Il y aura lieu d’ordonner la compensation judiciaire entre les créances réciproques des parties.
Sur les frais du procès
Sur les dépens
Aux termes de l’article 696 alinéa 1er du code de procédure civile, « la partie perdante est condamnée aux dépens, à moins que le juge, par décision motivée, n'en mette la totalité ou une fraction à la charge d'une autre partie ».
La SARL Pascal Collomb Créateur de Jardins, partie perdante au principal, est condamnée aux dépens, en ce compris les frais et honoraires de l’expert.
Sur les frais irrépétibles
Aux termes de l'article 700 du code de procédure civile, « le juge condamne la partie tenue aux dépens ou qui perd son procès à payer à l'autre partie la somme qu'il détermine, au titre des frais exposés et non compris dans les dépens (…). Le juge tient compte de l'équité ou de la situation économique de la partie condamnée. Il peut, même d'office, pour des raisons tirées des mêmes considérations, dire qu'il n'y a lieu à condamnation.
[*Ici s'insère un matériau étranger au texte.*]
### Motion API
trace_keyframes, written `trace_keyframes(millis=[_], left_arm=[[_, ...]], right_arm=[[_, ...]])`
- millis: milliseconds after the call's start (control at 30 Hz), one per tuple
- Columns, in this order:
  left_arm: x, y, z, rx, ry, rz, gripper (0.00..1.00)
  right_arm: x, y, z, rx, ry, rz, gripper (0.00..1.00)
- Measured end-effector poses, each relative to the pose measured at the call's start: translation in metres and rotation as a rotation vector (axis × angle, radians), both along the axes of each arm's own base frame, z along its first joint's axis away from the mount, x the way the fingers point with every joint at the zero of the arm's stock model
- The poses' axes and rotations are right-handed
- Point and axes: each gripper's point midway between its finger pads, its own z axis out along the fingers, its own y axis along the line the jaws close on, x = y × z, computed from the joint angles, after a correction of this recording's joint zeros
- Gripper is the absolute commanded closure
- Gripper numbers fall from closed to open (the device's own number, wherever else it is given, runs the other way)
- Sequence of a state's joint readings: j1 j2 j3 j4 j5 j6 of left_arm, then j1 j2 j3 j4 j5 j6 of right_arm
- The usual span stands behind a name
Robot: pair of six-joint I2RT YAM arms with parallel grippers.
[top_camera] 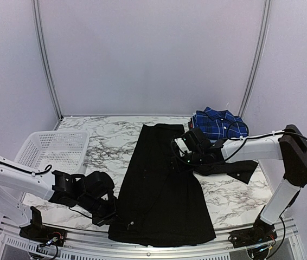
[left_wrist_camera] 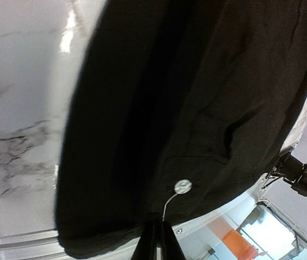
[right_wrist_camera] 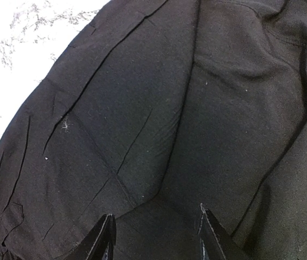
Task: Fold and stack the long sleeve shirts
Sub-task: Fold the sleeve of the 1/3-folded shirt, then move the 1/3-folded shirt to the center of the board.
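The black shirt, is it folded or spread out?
Mostly spread: the black shirt lies long and flat across the table, sleeve trailing right.

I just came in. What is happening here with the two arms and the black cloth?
The two robot arms are handling a black shirt spread on the marble table. The left hand is shut on its near hem. The right hand is open, low over the cloth at the shirt's right side. A folded blue plaid shirt lies at the far right; a white basket stands at the left.
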State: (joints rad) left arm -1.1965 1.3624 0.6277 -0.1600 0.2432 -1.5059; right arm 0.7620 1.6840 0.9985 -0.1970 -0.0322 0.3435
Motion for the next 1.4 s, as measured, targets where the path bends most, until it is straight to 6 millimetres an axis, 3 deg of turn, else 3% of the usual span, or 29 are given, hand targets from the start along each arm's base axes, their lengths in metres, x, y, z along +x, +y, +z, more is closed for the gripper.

Les parties peuvent produire les justificatifs des sommes qu’elles demandent ».
La SARL Pascal Collomb Créateur de Jardins, condamnée aux dépens, est condamnée à payer à Mme [D] [T] la somme de 2.000 euros au titre des frais irrépétibles.
Corrélativement, la SARL Pascal Collomb Créateur de Jardins est déboutée de sa demande de condamnation de Mme [D] [T] à lui payer la somme de 2.000 euros au titre des frais irrépétibles.
PAR CES MOTIFS
Le tribunal :
DECLARE la SARL Pascal Collomb Créateur de Jardins responsable des désordres affectant le revêtement de la descente de garage et des infiltrations affectant le sous-sol de l’immeuble sur le fondement de la garantie décennale ;
CONDAMNE la SARL Pascal Collomb Créateur de Jardins à payer à Mme [D] [T] la somme de 53.270, 79 euros TTC au titre des travaux de reprise ;
DEBOUTE Mme [D] [T] de sa demande de condamnation de la SARL Pascal Collomb Créateur de Jardins à lui payer la somme de 15.000 euros à titre de dommages et intérêts en réparation du préjudice de jouissance ;
CONDAMNE Mme [D] [T] à payer à la SARL Pascal Collomb Créateur de Jardins la somme de 25.000 euros, avec intérêts au taux légal à compter de la mise en demeure du 14 décembre 2020, en paiement du solde de la facture du 6 octobre 2020 ;
ORDONNE la compensation judiciaire entre les créances respectives des parties ;
CONDAMNE la SARL Pascal Collomb Créateur de Jardins aux dépens, en ce compris les frais et honoraires de l’expert ;
CONDAMNE la SARL Pascal Collomb Créateur de Jardins à payer à Mme [D] [T] la somme de 2.000 euros au titre des frais irrépétibles ;
DEBOUTE la SARL Pascal Collomb Créateur de Jardins de sa demande de condamnation de Mme [D] [T] à lui payer la somme de 2.000 euros au titre des frais irrépétibles.
Le jugement est signé par le président et la greffière.